- REQUIRED ACTION:
For each entry, restate it word for word while omitting any image it holds.

RECORDS PROVIDED Start Marker

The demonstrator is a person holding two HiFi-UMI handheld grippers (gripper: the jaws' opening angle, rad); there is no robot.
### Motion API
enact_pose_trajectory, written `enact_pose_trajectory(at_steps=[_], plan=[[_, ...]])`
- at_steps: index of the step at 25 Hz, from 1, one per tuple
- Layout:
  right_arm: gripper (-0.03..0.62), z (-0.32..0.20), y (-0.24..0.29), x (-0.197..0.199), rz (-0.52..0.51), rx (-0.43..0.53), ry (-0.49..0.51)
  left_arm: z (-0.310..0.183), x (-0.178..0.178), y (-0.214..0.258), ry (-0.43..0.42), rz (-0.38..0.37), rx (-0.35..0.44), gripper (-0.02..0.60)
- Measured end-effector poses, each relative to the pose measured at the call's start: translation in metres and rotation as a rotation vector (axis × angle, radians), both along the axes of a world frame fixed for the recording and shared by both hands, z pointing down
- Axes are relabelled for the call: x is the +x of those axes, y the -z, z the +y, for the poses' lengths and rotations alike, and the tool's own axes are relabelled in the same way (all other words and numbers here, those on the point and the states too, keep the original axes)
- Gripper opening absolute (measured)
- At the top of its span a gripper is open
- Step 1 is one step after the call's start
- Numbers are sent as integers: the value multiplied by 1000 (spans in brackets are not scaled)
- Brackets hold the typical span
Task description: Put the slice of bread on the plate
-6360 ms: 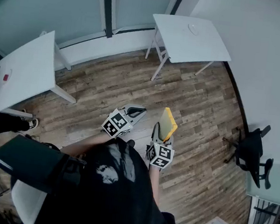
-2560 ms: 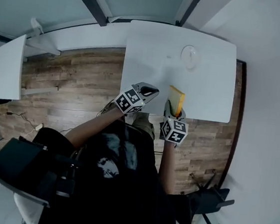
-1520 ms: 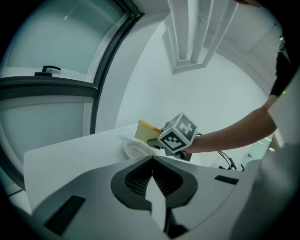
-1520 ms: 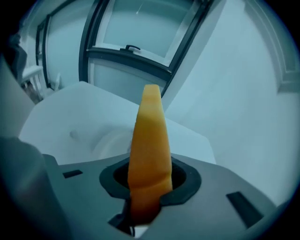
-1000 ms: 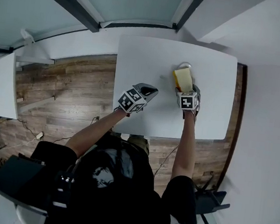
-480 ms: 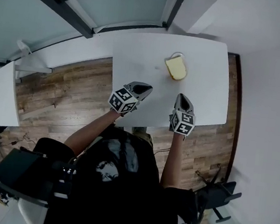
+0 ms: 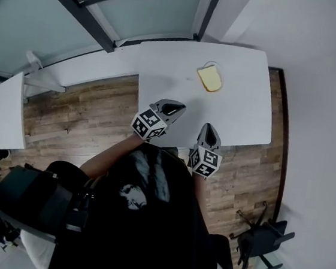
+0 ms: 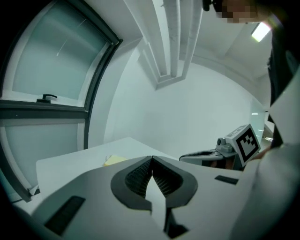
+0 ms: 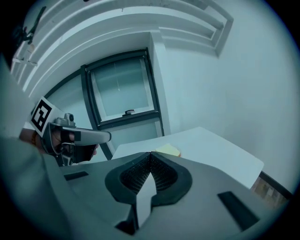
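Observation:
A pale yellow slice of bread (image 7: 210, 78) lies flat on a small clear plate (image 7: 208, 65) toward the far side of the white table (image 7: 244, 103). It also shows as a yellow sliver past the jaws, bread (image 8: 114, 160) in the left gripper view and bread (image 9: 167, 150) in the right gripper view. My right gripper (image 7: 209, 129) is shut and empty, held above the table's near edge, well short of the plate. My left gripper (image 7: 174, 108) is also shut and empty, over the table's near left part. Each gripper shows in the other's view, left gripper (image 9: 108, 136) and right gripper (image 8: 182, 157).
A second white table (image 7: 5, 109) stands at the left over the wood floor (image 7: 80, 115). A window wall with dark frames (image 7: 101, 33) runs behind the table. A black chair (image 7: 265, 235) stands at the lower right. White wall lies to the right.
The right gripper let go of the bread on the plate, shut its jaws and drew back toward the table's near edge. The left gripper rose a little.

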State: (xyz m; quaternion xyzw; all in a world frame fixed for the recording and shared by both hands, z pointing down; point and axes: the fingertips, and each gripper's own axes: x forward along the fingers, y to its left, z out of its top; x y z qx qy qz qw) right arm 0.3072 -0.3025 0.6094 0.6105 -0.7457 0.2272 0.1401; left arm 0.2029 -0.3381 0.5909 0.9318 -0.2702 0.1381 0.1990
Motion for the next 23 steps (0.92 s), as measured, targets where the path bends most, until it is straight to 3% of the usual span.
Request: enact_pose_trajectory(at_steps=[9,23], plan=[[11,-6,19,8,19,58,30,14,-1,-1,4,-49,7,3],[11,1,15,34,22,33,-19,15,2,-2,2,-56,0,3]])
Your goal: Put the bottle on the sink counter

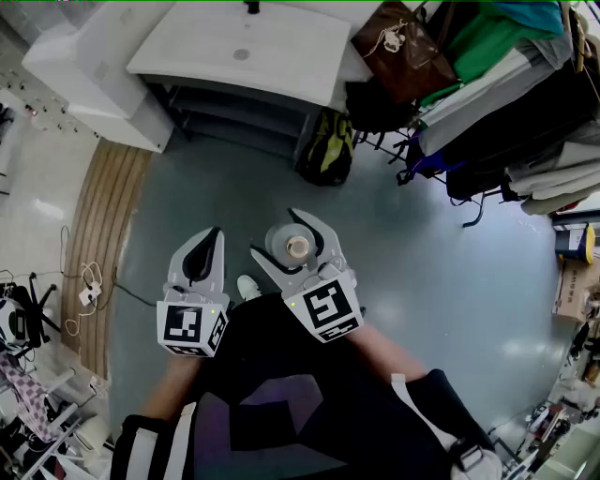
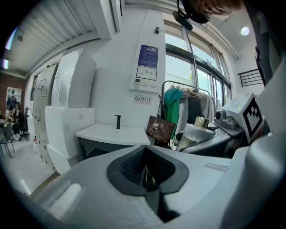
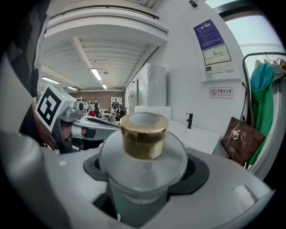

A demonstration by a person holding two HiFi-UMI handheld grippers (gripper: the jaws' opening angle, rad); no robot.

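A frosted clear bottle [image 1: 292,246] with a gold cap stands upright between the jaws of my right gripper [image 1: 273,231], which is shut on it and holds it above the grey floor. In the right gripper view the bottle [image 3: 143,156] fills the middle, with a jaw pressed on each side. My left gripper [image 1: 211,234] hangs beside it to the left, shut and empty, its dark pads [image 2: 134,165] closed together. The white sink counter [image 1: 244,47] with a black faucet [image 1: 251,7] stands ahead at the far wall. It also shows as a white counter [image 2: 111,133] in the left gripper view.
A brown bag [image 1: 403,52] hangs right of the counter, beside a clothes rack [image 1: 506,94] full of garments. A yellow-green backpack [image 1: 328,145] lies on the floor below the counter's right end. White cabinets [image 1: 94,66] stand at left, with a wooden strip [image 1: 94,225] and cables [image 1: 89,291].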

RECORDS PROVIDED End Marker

- RESPONSE TO THE TASK:
The demonstrator is a person holding two HiFi-UMI handheld grippers (gripper: the jaws' opening angle, rad); there is no robot.
### Motion API
enact_pose_trajectory, written `enact_pose_trajectory(at_steps=[_], plan=[[_, ...]])`
- at_steps: index of the step at 25 Hz, from 1, one per tuple
- Layout:
  right_arm: gripper (-0.03..0.62), z (-0.32..0.20), y (-0.24..0.29), x (-0.197..0.199), rz (-0.52..0.51), rx (-0.43..0.53), ry (-0.49..0.51)
  left_arm: z (-0.310..0.183), x (-0.178..0.178), y (-0.214..0.258), ry (-0.43..0.42), rz (-0.38..0.37), rx (-0.35..0.44), gripper (-0.02..0.60)
- Measured end-effector poses, each relative to the pose measured at the call's start: translation in metres and rotation as a rotation vector (axis × angle, radians), both along the axes of a world frame fixed for the recording and shared by both hands, z pointing down
- Axes are relabelled for the call: x is the +x of those axes, y the -z, z the +y, for the poses' lengths and rotations alike, and the tool's own axes are relabelled in the same way (all other words and numbers here, those on the point and the states too, keep the original axes)
- Gripper opening absolute (measured)
- At the top of its span a gripper is open
- Step 1 is one step after the call's start
- Numbers are sent as integers: the value multiplied by 1000 (spans in brackets are not scaled)
- Brackets hold the typical span
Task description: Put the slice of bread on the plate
-6360 ms: 
-2560 ms: 
-1520 ms: 
-1520 ms: 
-1000 ms: 
-480 ms: 
+0 ms: 
+0 ms: 
+0 ms: 
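Observation:
A pale yellow slice of bread (image 7: 210, 78) lies flat on a small clear plate (image 7: 208, 65) toward the far side of the white table (image 7: 244, 103). It also shows as a yellow sliver past the jaws, bread (image 8: 114, 160) in the left gripper view and bread (image 9: 167, 150) in the right gripper view. My right gripper (image 7: 209, 129) is shut and empty, held above the table's near edge, well short of the plate. My left gripper (image 7: 174, 108) is also shut and empty, over the table's near left part. Each gripper shows in the other's view, left gripper (image 9: 108, 136) and right gripper (image 8: 182, 157).
A second white table (image 7: 5, 109) stands at the left over the wood floor (image 7: 80, 115). A window wall with dark frames (image 7: 101, 33) runs behind the table. A black chair (image 7: 265, 235) stands at the lower right. White wall lies to the right.
The right gripper let go of the bread on the plate, shut its jaws and drew back toward the table's near edge. The left gripper rose a little.
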
State: (xyz m; quaternion xyzw; all in a world frame fixed for the recording and shared by both hands, z pointing down; point and axes: the fingertips, and each gripper's own axes: x forward along the fingers, y to its left, z out of its top; x y z qx qy qz qw) right arm 0.3072 -0.3025 0.6094 0.6105 -0.7457 0.2272 0.1401; left arm 0.2029 -0.3381 0.5909 0.9318 -0.2702 0.1381 0.1990
Motion for the next 23 steps (0.92 s), as measured, targets where the path bends most, until it is straight to 3% of the usual span.
Request: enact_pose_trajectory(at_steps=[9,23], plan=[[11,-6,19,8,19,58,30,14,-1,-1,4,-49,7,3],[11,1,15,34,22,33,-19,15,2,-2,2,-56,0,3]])
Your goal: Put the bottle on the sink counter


A demonstration by a person holding two HiFi-UMI handheld grippers (gripper: the jaws' opening angle, rad); no robot.

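A frosted clear bottle [image 1: 292,246] with a gold cap stands upright between the jaws of my right gripper [image 1: 273,231], which is shut on it and holds it above the grey floor. In the right gripper view the bottle [image 3: 143,156] fills the middle, with a jaw pressed on each side. My left gripper [image 1: 211,234] hangs beside it to the left, shut and empty, its dark pads [image 2: 134,165] closed together. The white sink counter [image 1: 244,47] with a black faucet [image 1: 251,7] stands ahead at the far wall. It also shows as a white counter [image 2: 111,133] in the left gripper view.
A brown bag [image 1: 403,52] hangs right of the counter, beside a clothes rack [image 1: 506,94] full of garments. A yellow-green backpack [image 1: 328,145] lies on the floor below the counter's right end. White cabinets [image 1: 94,66] stand at left, with a wooden strip [image 1: 94,225] and cables [image 1: 89,291].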

Here the output is complete.